Secure The Pool Area At All Times
One of the best and easiest ways you can keep someone from falling into your pool and getting hurt or killed is to secure the pool area at all times. To best do this, you’ll want to ensure that you have the right type of fencing and gate system all around your pool.
According to Emily Ferron, a contributor to Safety.com, fences surrounding pools should ideally be at least five feet tall. No one should be able to squeeze through the fence, and there also shouldn’t be any way for people to climb over the fence.
As for the gate that you’ll use to enter and exit the enclosure of the pool, it should be self-closing and self-latching. Teach your children and anyone else using your pool to always ensure that the gate is closed and latched once they’ve gone through it.
No One Swims Alone
Especially for kids or teens, it’s wise to make a rule that no one is allowed to swim in the pool alone. For some, this rule might mean that someone else needs to be in the water with you, which would be similar to using the buddy system. In other situations, you might just want someone else to be around the pool while the person is in the water.
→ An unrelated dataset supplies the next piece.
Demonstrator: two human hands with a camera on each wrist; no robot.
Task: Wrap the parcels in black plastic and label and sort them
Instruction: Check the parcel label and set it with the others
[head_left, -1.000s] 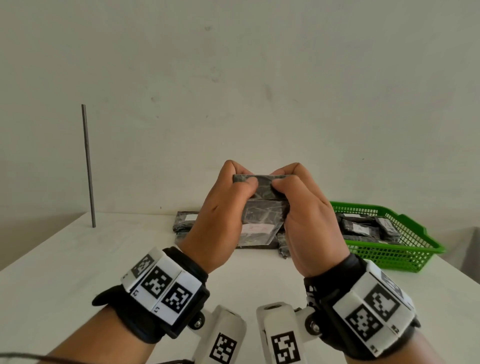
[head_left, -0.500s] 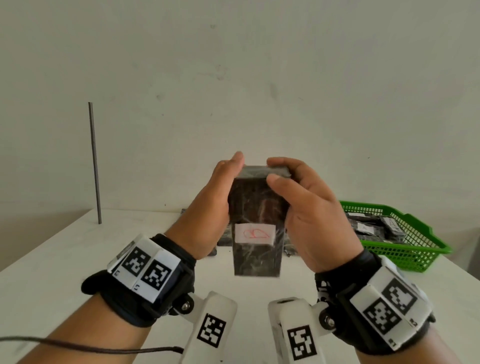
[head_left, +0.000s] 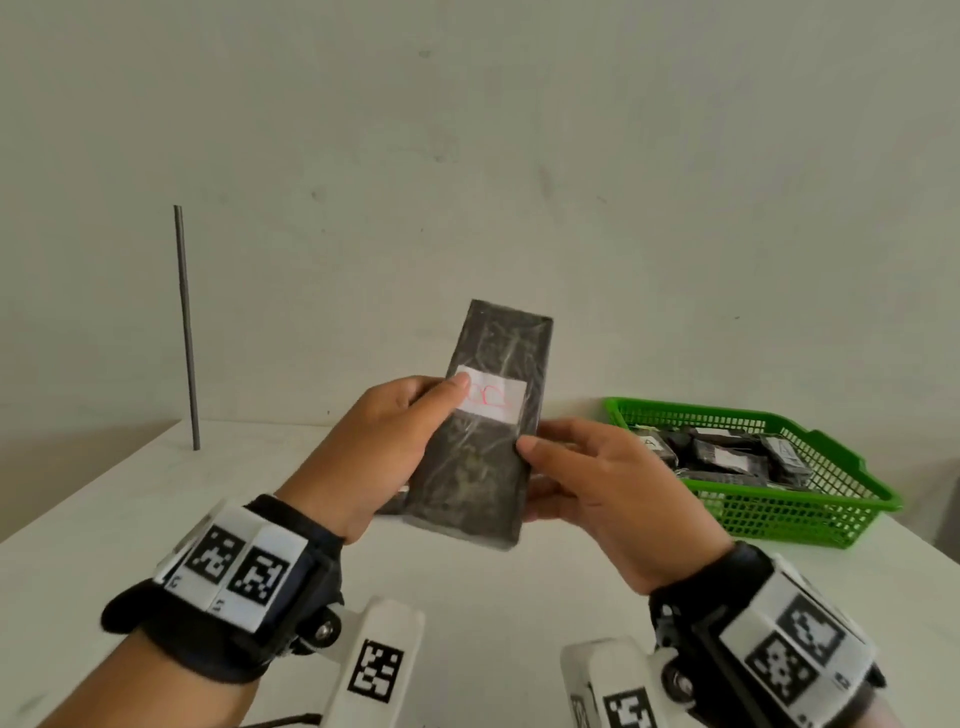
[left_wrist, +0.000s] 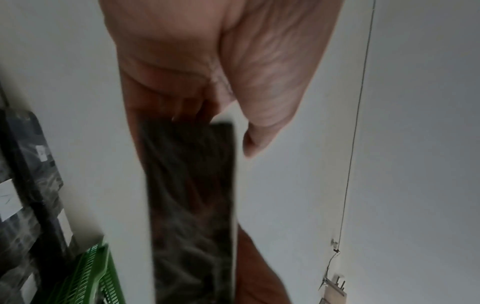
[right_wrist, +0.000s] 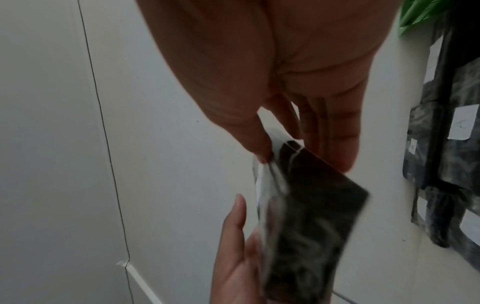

If the rule you choose to go with just requires someone else to be around, the Red Cross advises that you ensure that person knows their responsibilities as the water watcher. They should be there to ensure that the person in the water is safe.
Put Your Phone Down
As a part of being a supervisor of those in the swimming pool, it’s important to you have no distractions to keep you from watching what’s going on in the water. Most importantly, Peg Rosen and Pamela Kramer, contributors to Parents.com, advise that you make a rule that all phones are to be put away when supervising swimmers.
To help everyone who uses your pool stay safe, consider using the tips mentioned above to create some safety rules that you follow at your house.